Joel Elias Payamps (born April 7, 1994) is a Dominican professional baseball pitcher for the Milwaukee Brewers of Major League Baseball (MLB). He has previously played in MLB for the Arizona Diamondbacks, Toronto Blue Jays, Kansas City Royals, and Oakland Athletics.

Career

Colorado Rockies
Payamps signed with the Colorado Rockies as an international free agent on May 1, 2011. He spent his first two seasons with the DSL Rockies, going 1–3 with a 3.29 ERA in 38 innings in 2011 and going 1–2 with a 3.02 ERA in 59.2 innings in 2012. Payamps spent 2013 with the Grand Junction Rockies, going 4–7 with a 6.06 ERA in 68 innings. He played for the Tri-City Dust Devils in 2014, going 0–2 with a 6.10 ERA in 20.2 innings. 

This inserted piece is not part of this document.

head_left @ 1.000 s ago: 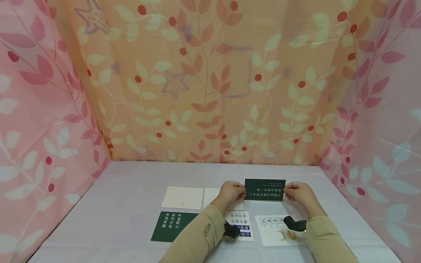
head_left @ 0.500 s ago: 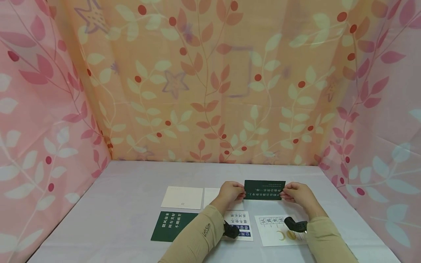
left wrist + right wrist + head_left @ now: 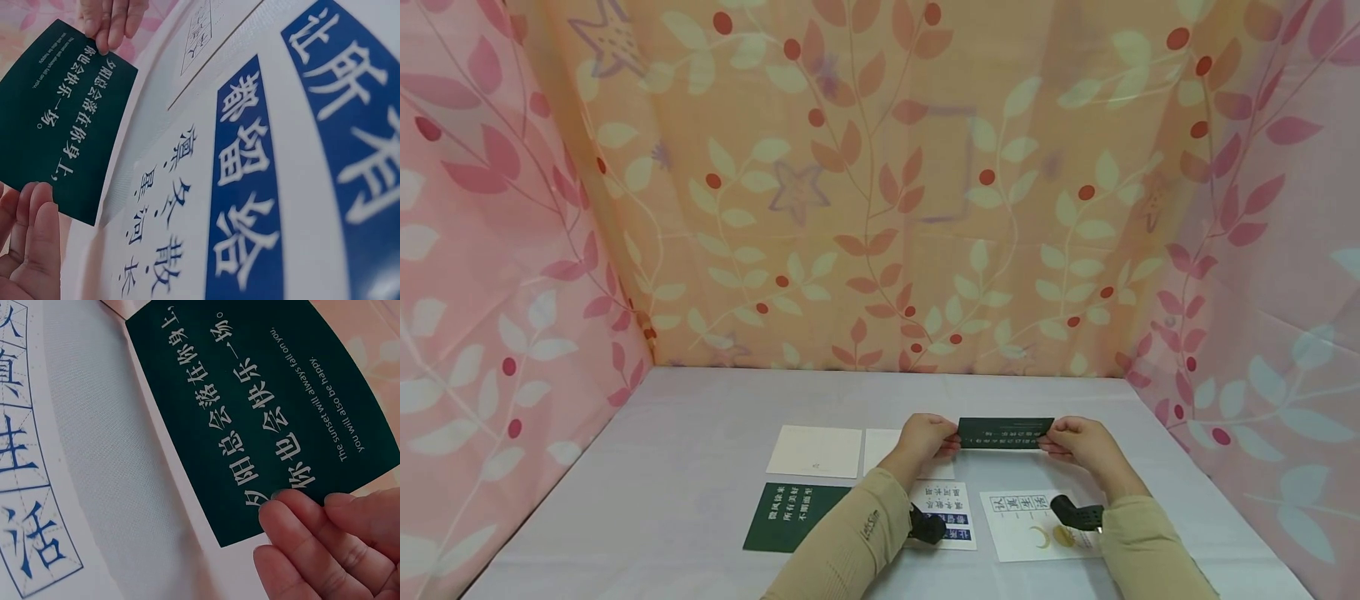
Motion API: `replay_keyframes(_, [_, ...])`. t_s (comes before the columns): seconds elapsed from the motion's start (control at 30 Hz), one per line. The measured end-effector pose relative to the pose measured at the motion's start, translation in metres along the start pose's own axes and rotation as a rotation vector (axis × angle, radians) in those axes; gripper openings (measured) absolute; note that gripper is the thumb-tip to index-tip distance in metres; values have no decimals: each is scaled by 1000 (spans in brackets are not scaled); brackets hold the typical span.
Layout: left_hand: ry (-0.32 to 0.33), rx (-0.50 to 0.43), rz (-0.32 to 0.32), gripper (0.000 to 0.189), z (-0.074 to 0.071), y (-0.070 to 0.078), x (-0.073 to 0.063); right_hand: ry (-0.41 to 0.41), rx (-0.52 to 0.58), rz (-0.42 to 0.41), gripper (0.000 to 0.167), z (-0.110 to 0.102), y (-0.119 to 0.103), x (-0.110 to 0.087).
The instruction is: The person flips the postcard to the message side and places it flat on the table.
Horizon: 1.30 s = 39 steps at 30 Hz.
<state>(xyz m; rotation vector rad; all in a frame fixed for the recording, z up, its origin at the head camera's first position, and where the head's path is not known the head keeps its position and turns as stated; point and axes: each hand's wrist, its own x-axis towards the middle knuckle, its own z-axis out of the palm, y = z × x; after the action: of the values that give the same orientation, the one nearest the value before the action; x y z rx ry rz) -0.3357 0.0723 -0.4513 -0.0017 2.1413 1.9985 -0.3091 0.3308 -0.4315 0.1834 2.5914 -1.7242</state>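
Note:
A dark green card [image 3: 1004, 433] with white lettering is pinched by its two short ends. My left hand [image 3: 927, 439] holds its left end, and my right hand [image 3: 1086, 443] grips the right one. In the head view the card appears as a narrow strip, tilted steeply above the white cloth. Its printed face, with Chinese lines and small English text, fills much of the right wrist view, where my right fingers [image 3: 300, 525] lie over one corner. Below my hands lie a blue-and-white lettered card [image 3: 951, 504] and a white card with a moon drawing [image 3: 1011, 533].
Another green card [image 3: 793, 512] lies at front left, partly under my left sleeve. Two cream cards [image 3: 815, 451] lie behind it, one partly hidden by my left hand. Flowered curtains [image 3: 872, 208] enclose the white-covered table [image 3: 700, 417] at the back and sides.
The held green card has tilted, so its face looks narrower in the head view and its upper edge sits lower. Both hands have stayed almost in place; the other cards lie as before.

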Motion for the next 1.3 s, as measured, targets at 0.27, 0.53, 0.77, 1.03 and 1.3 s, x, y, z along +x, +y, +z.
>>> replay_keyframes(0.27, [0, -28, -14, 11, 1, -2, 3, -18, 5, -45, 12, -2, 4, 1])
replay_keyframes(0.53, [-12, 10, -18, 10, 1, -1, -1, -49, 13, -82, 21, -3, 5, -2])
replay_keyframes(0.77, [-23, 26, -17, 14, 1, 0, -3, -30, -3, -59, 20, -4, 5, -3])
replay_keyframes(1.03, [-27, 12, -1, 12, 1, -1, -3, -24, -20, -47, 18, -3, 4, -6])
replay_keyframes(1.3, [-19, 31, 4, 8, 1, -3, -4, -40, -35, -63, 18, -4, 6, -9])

In 2015, Payamps was released by the Rockies on May 6 and did not appear in any professional games during the season.

Arizona Diamondbacks
Payamps signed a minor league contract with the Arizona Diamondbacks on November 30, 2015. He returned in 2016 and split the season between the Kane County Cougars and the Visalia Rawhide, going a combined 10–8 with a 3.86 ERA in 132.1 innings. His 2017 season was split between Visalia, the Jackson Generals, and the Reno Aces, going a combined 11–7 with a 4.30 ERA in 150.2 innings. He split the 2018 season between Jackson and Reno, going a combined 9–8 with a 3.87 ERA in 116 innings. The Diamondbacks added Payamps to their 40-man roster after the 2018 season.

Payamps opened the 2019 season back with Reno. He suffered a broken foot on April 6 when he was hit by a batted ball. He finished the 2019 minor league season  posting a combined 5–6 record with a 3.89 ERA in 78.2 innings between Jackson and Reno.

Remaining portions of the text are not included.